- About this task
Your answer must be the lines from the first record through the line that contains "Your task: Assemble", copied exactly and without any pictures.

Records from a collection
=== Begin Enclosure ===

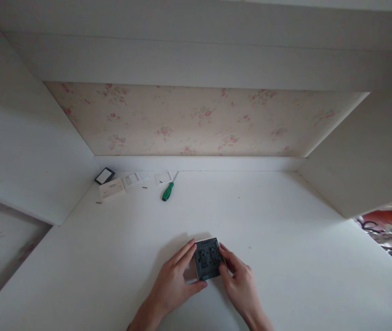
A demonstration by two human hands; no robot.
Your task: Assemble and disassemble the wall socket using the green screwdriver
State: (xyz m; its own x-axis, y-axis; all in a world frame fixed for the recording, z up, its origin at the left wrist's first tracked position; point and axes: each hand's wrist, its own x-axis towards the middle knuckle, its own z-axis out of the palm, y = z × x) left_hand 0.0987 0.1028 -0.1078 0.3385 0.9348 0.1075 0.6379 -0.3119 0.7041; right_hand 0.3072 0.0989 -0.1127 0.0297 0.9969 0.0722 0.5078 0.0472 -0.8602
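Observation:
A square wall switch (208, 259) is held between my two hands, its dark grey face with two raised mechanisms turned up toward me. A thin white edge shows along its top and left sides. My left hand (175, 276) grips the left side, fingers at the upper left corner and thumb by the bottom edge. On the right side, my right hand (237, 280) pinches it, with the thumb on the dark face and the fingers along the edge. The underside of the switch is hidden.
Toward the back left of the white table (285, 257) lie a green-handled screwdriver (168, 191), a white frame (163, 178), a white double frame (133, 179), a white box-like part (112, 189) and a black-edged plate (105, 175). Small screws (144, 187) lie near them. Side panels (354, 151) flank the table.

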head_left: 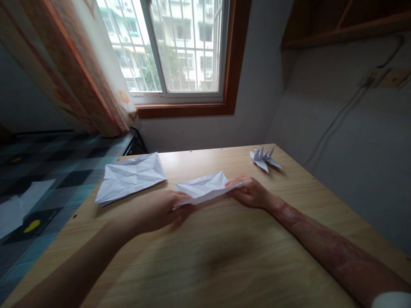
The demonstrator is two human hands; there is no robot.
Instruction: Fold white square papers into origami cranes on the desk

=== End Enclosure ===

- Answer to the problem
A demonstration by two human hands; no robot.
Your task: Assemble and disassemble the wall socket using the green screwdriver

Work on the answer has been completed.